In fact, consider the following connected region in $\mathbb{C}$. $$G=\{ z\in\mathbb{C}\colon |z|> 1, \Im(z)>0, |\Re(z)|<\frac{1}{2} \}.$$ Consider distinct points $w_1,w_2$ in the region $G$, we can form two lattices: $$\Gamma_1=\mathbb{Z}+w_1\mathbb{Z} \,\,\,\,\mbox{ and } \,\,\,\,\Gamma_2=\mathbb{Z}+w_2\mathbb{Z}.$$ Then $\mathbb{C}/\Gamma_1$ and $\mathbb{C}/\Gamma_2$ are non-equivalent compact Riemann surfaces of genus $1$. This is quite standard fact and its proof can be found in Ahlfors' classic text.
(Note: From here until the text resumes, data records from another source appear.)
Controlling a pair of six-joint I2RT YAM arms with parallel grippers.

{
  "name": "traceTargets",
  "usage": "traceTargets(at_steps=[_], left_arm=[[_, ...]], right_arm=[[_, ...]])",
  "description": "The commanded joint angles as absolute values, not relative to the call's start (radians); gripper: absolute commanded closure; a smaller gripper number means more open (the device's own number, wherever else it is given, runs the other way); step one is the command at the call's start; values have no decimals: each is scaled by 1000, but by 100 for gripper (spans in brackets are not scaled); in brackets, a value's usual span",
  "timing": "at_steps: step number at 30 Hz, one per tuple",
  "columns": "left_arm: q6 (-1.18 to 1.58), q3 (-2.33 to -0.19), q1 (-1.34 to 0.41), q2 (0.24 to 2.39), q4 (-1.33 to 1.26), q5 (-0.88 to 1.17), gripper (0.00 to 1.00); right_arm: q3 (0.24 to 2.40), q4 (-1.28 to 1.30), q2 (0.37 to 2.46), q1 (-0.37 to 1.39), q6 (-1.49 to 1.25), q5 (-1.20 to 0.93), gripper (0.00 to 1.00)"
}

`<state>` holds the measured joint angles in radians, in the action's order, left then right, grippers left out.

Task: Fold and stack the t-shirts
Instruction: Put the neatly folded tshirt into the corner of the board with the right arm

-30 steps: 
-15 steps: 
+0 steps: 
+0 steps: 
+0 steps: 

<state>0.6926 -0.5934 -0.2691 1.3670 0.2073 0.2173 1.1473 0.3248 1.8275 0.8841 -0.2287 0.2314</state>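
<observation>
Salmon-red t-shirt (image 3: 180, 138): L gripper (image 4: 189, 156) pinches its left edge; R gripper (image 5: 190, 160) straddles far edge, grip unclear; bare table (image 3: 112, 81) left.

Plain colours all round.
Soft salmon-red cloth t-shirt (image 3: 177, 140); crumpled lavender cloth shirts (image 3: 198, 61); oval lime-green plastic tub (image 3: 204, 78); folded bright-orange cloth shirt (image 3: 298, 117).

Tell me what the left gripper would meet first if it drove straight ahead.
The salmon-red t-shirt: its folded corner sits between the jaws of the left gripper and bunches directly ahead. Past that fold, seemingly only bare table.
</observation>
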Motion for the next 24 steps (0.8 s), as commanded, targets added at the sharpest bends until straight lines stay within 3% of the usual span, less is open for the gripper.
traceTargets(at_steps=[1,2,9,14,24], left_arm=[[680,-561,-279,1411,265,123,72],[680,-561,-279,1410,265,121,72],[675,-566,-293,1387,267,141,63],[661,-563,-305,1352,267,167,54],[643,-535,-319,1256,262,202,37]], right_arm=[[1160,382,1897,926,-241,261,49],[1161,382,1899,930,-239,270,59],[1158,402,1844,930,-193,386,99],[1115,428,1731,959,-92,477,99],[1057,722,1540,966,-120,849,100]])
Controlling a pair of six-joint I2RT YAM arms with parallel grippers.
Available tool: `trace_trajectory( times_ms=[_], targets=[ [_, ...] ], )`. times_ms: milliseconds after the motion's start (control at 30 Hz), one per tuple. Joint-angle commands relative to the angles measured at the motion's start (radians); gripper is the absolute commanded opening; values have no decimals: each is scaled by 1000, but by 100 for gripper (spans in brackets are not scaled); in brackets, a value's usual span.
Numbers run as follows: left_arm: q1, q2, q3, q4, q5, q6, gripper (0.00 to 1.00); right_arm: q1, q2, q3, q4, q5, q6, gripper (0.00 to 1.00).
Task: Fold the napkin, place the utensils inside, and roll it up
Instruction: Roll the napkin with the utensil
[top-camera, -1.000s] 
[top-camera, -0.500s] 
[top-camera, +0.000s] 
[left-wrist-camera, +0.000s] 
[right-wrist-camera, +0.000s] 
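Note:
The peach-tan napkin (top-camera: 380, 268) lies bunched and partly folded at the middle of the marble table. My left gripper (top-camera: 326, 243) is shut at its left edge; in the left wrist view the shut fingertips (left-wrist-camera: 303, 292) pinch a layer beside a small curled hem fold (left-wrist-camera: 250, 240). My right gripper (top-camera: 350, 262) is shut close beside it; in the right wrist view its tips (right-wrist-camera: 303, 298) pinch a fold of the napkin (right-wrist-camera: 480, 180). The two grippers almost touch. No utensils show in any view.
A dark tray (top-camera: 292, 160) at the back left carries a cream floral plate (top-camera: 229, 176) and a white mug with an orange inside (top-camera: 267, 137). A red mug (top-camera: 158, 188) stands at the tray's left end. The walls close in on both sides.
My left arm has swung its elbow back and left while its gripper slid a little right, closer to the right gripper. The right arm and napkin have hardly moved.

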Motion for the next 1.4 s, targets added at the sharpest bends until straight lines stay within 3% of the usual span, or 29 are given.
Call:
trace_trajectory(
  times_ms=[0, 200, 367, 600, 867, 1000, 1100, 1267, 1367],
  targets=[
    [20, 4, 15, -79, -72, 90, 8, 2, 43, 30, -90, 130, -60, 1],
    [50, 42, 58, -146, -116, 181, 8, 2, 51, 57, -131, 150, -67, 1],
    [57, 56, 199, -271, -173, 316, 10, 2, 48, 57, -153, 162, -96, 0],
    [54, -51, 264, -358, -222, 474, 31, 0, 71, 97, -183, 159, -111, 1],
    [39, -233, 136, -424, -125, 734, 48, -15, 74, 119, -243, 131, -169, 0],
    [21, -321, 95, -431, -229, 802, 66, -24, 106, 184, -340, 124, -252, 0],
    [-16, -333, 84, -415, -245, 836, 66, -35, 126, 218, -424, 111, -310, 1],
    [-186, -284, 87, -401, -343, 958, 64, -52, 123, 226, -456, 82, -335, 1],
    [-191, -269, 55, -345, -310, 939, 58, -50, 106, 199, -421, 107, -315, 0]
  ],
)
My question is about thinking on this fact in a little different way: can we find some property of Riemann surface $\mathbb{C}/\Gamma_1$ which is not satisfied by other one, so that they are not equivalent?

In algebra or topology, it is very common practice that proving two objects to be non-equivalent involves finding some property of one object which is not satisfied by other object. I am thinking in this way for the problem of non-equivalence of Riemann surfaces of genus $1$.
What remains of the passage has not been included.